Barring that @Duo actually quoted your exact post.

Last but not least: 



> I'm wholly unsurprised, BTW, that your post contains no acknowledgment whatsoever of the rich black-poor white SAT scores research I provided.


 Really? You're unsurprised? Well, let me surprise it for you. The 'research' you provided lists absolutely no authors, names, nor links to any medical or scientific journals to examine at all. So where is this 'study' exactly? All I see is that you've found it on a website that produces unverified material on the intelligence-race correlation.


----------



## fkDIVERSITY (Feb 28, 2017)

speaking about avatars. I can't find any directions for adding a picture. Didn't have a problem 8 years ago the last time I was a member of PC. [Lot's more pc here in PC]. Can anyone point me in the right direction?


----------



## Conscience Killer (Sep 4, 2017)

Yeah mate go here and scroll down until you see Avatar Settings.


----------



## Hero of Freedom (Nov 23, 2014)

Conscience Killer said:


> Right, but who is saying anyone is genetically predisposed to be _smarter or stupider_ than someone else? Humans are not dogs. The human brain is infinitely more complex, and there are zero scientific studies that show human race is linked to human intelligence.
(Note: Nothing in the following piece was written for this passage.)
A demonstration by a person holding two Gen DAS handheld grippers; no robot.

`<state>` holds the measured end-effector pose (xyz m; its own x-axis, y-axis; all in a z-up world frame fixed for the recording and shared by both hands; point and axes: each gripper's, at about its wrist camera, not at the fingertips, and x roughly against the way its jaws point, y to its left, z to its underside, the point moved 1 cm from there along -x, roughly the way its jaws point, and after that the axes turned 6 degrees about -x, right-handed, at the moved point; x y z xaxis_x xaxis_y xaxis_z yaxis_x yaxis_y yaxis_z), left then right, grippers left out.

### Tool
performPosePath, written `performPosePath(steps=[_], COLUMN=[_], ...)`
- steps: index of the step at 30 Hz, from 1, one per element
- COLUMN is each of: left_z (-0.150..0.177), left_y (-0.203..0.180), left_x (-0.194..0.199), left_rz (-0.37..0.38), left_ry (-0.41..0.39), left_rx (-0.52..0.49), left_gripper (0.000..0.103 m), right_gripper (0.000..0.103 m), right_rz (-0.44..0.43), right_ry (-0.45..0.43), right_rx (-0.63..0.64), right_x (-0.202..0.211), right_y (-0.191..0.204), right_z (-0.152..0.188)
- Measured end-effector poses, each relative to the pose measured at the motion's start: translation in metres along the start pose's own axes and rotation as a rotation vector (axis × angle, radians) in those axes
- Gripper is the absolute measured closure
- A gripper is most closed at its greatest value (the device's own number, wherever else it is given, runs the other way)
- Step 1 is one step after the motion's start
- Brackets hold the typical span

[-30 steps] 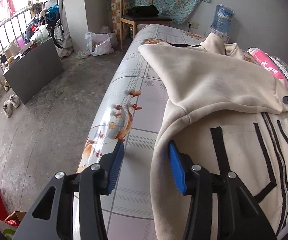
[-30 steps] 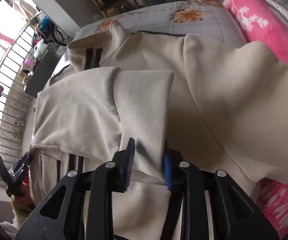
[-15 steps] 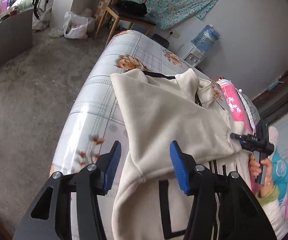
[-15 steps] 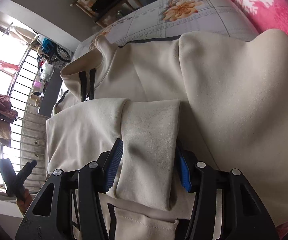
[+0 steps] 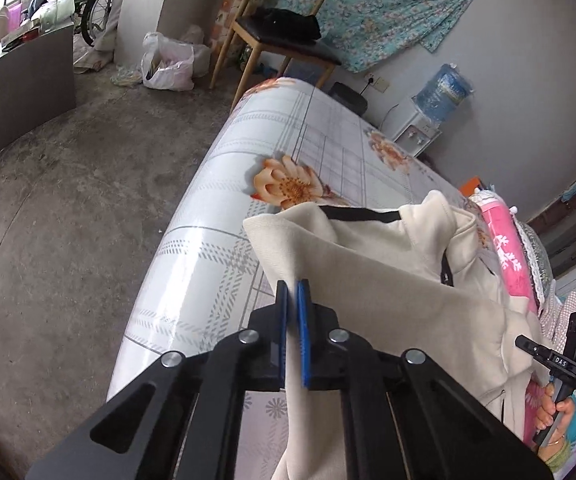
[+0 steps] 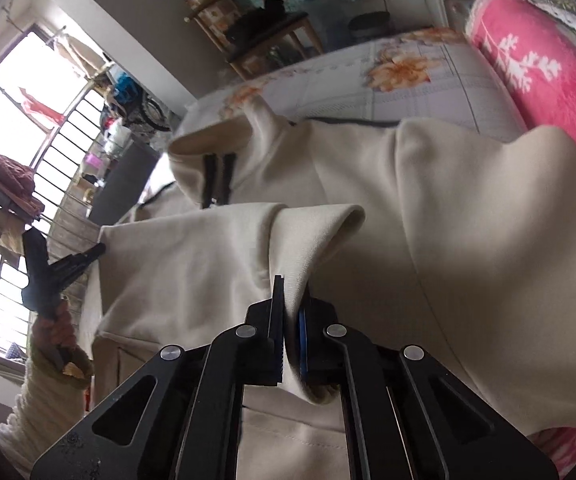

Hopefully if they advance genetic engineering and altering technology which can change all sorts of traits in people it will make 'race' meaningless. It would be good if they could turn 'race' into just a collection of qualities or traits that people can buy with money. Technology is advancing to a point where people can one day be able to choose physical traits like they choose clothes, its also inevitable especially with consumer demand.

I see the people here who deny being Nazis when their entire belief system matches or fits every single thing they believed.

"I am not a Nazi but I just believe in all (Insert Nazi belief systems) so I am not a Nazi". 

This is why I said before that I feel all Social-Darwinists and Fascists have to be locked up before they start to cause persecution(Or worse) against people based on how they are. Its like people who are planning a shooting or terrorist attack but haven't done it yet. 

Even if you do have 'arguments' it won't do much well against a large group of people who are 'convinced' and won't change if by that time the numbers exist.


----------



## Dragunov (Oct 2, 2013)

Reign of Order said:


> Hopefully if they advance genetic engineering and altering technology which can change all sorts of traits in people it will make 'race' meaningless. It would be good if they could turn 'race' into just a collection of qualities or traits that people can buy with money. Technology is advancing to a point where people can one day be able to choose physical traits like they choose clothes, its also inevitable especially with consumer demand.
> 
> I see the people here who deny being Nazis when their entire belief system matches or fits every single thing they believed.
> 
> ...


God damn, the irony.


----------



## Hero of Freedom (Nov 23, 2014)

Dragunov said:


> God damn, the irony.


Class oppression or treatment based on such is a lesser evil compared to race?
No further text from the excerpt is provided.